DeVos’s policy changes make sense: Both the accused and the accuser must enjoy clearly defined rights—rights that must be equitably balanced so that the truth of an accusation may be determined and justice served. This procedure has been at the heart of American jurisprudence for centuries.
I invoke DeVos’s astute and courageous changes because similar adjustments are necessary in the Charter for the Protection of Young People (commonly called the Dallas Charter) enacted by the American bishops in 2002 in the wake of the sex-abuse crisis in the Catholic Church. The Charter has caused serious problems—of theology, justice, and morale—which continue to bedevil and undermine the Catholic priesthood in the United States.

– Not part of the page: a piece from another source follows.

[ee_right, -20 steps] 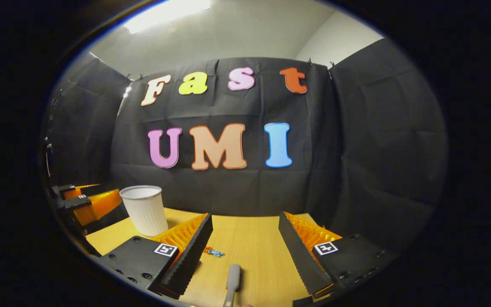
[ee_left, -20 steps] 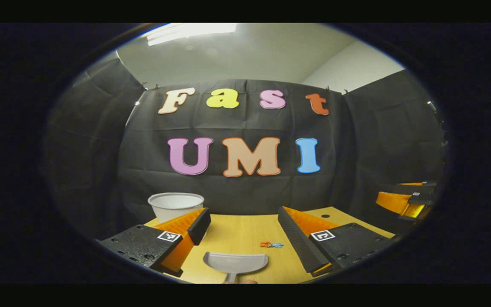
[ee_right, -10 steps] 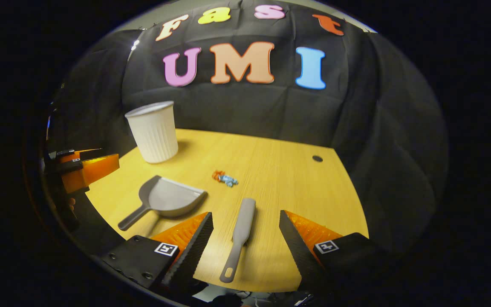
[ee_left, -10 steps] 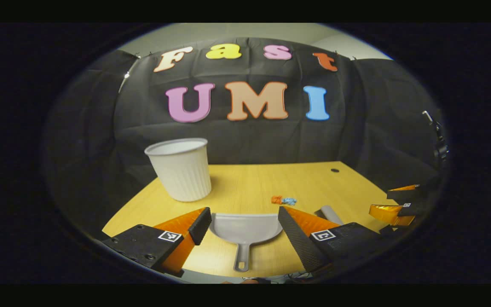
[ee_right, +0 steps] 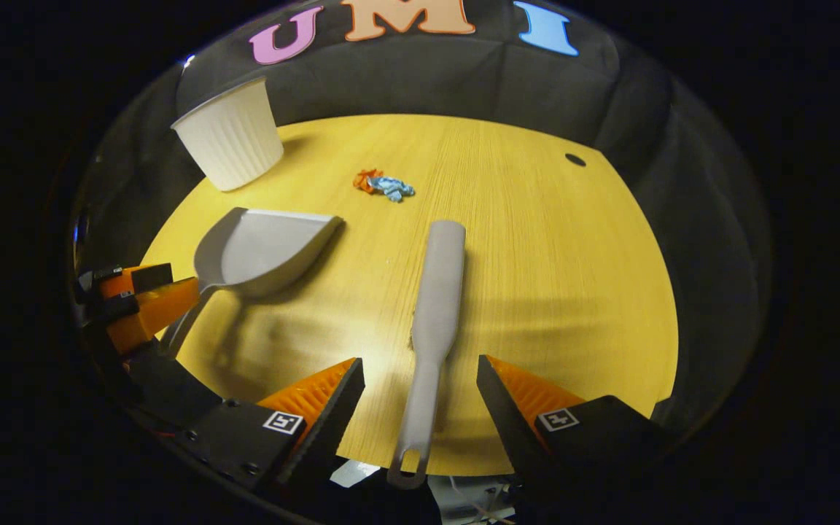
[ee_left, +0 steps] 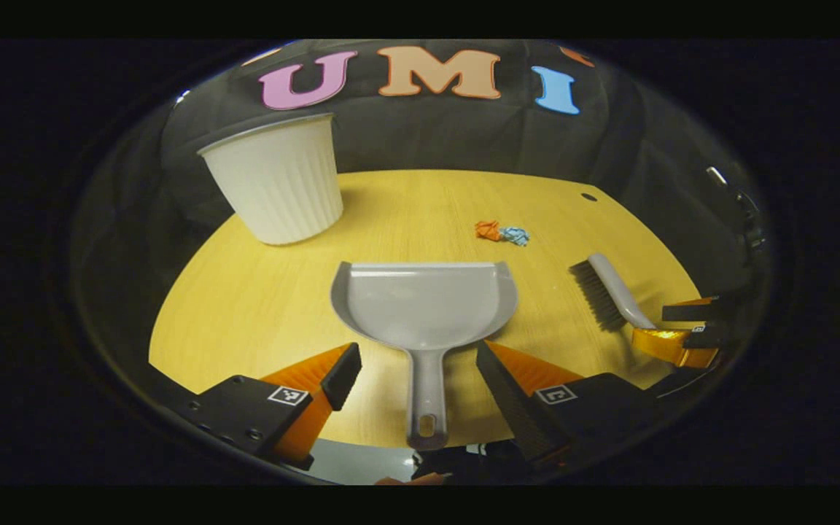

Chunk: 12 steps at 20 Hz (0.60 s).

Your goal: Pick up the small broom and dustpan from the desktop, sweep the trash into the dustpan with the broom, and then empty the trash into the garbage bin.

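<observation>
Grey plastic dustpan [ee_left: 426, 302] lying flat on the yellow wooden tabletop [ee_left: 405, 204], open mouth facing the far wall, handle with a hanging hole reaching to the near edge. Small grey broom [ee_right: 434, 306] lying flat to its right, apart from it, dark bristles turned toward the dustpan, slim handle with an end loop reaching just past the near edge. Trash [ee_right: 383, 184]: one orange and one blue crumpled scrap, touching, farther out, between the two tools. White ribbed garbage bin [ee_left: 274, 182] standing upright at the far left corner, well apart from the trash.
</observation>
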Motion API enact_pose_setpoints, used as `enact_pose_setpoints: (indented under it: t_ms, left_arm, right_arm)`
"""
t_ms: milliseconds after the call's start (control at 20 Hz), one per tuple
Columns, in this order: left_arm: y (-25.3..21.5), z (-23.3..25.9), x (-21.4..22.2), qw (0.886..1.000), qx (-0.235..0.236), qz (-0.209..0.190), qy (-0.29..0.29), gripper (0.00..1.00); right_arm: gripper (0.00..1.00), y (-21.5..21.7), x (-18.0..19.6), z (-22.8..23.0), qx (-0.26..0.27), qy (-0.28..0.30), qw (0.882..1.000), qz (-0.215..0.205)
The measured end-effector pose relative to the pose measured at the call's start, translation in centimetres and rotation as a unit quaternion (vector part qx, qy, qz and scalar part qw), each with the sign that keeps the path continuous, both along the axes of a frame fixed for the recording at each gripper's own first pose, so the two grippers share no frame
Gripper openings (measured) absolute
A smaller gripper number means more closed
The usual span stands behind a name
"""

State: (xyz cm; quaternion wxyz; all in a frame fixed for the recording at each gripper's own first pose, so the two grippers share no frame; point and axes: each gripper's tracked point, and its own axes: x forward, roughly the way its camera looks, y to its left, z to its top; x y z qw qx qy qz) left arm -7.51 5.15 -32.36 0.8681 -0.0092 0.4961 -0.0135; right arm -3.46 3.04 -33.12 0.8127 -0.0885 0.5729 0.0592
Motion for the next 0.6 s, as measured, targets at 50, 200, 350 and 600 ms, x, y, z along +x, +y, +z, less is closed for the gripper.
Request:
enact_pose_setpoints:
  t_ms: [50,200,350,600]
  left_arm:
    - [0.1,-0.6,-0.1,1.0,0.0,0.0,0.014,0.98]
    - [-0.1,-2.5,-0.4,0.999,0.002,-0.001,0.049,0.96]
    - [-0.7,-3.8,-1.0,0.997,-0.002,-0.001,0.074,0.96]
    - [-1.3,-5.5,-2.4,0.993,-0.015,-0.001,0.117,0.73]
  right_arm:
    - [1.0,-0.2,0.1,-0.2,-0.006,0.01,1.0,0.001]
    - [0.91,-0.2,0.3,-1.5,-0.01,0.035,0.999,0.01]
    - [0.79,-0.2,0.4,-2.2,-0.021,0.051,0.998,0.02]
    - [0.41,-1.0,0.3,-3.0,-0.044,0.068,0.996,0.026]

Under the Dallas Charter, when an accusation of priestly abuse is made, the priest is immediately suspended from public ministry, regardless of the accusation’s merit. Some will reply that the claim of “immediate suspension” is inaccurate; a review board must first determine an accusation’s “credibility.” But author after author, from Avery Cardinal Dulles (in First Things and America) to David Pierre (in Catholic Priests Falsely Accused), has shown that “credibility” is a laughably low standard. Evidence is barely required. Indeed, almost every accusation is deemed “credible” unless the accused can prove that thirty years ago (and most accusations are from decades long past) he was on a different continent when the alleged abuse occurred. In other words, “credible” has come to mean “not entirely impossible.” With such a standard, accused priests are placed in an untenable situation.